■ Task requirements ■
Pick out the lines in the listing below that contain the word "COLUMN" and copy them.

■ Collected data ■
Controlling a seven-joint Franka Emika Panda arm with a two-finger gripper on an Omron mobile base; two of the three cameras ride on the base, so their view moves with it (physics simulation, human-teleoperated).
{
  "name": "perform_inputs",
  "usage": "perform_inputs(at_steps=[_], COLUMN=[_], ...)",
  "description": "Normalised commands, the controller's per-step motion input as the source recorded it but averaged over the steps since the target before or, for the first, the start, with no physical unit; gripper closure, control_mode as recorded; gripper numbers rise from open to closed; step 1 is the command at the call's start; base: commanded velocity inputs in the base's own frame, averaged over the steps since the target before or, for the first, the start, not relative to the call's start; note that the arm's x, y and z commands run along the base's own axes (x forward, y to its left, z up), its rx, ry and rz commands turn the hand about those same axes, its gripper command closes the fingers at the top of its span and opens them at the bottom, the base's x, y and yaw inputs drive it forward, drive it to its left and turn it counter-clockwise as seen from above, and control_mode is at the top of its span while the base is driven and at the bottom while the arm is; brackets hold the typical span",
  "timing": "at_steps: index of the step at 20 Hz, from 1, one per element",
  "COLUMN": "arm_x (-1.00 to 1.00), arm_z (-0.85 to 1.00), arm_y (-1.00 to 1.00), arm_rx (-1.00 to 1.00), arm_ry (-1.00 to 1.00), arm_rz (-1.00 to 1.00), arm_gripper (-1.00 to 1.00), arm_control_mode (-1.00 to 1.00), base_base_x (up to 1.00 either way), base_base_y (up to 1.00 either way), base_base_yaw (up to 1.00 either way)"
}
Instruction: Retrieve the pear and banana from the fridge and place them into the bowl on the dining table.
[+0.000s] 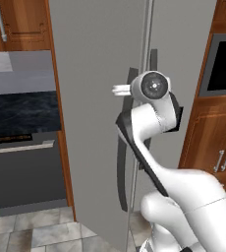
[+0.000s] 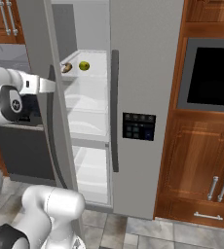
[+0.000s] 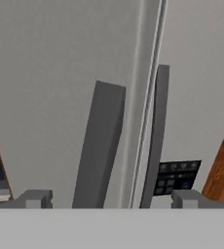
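You are looking at the fridge (image 2: 143, 73) with its left door (image 2: 43, 58) standing ajar; the pear (image 2: 84, 65) and banana (image 2: 66, 67) are lying side by side on the top glass shelf (image 2: 92, 75). The gripper (image 3: 111, 198) is hanging spread wide, empty, facing the door's dark handle (image 3: 98, 146). That door is partly blocking the shelves, with a black oven (image 2: 209, 75) to the right

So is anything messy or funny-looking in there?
Nothing is spilled or broken. The fridge has its left door swung ajar, and the pear and banana sit neatly on the top shelf. The pincer is open by the door's handle.
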Motion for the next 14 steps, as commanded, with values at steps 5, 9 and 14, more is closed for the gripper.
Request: perform_inputs(at_steps=[5,9,14], arm_x=[0.0,0.0,0.03], arm_z=[-0.06,-0.44,-0.6], arm_y=[-0.8,-0.88,-0.63], arm_rx=[0.3,0.44,0.49], arm_ry=[0.0,0.0,0.0], arm_rz=[-0.04,-0.08,-0.07], arm_gripper=[-1.0,-1.0,-1.0], arm_control_mode=[-1.0,-1.0,-1.0], base_base_x=[0.0,0.0,0.0], base_base_y=[0.0,0.0,0.0], base_base_yaw=[0.0,0.0,0.0])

■ Answer ■
  "usage": "perform_inputs(at_steps=[_], COLUMN=[_], ...)",
  "COLUMN": "arm_x (-1.00 to 1.00), arm_z (-0.85 to 1.00), arm_y (-1.00 to 1.00), arm_rx (-1.00 to 1.00), arm_ry (-1.00 to 1.00), arm_rz (-1.00 to 1.00), arm_gripper (-1.00 to 1.00), arm_control_mode (-1.00 to 1.00), base_base_x (up to 1.00 either way), base_base_y (up to 1.00 either way), base_base_yaw (up to 1.00 either way)"

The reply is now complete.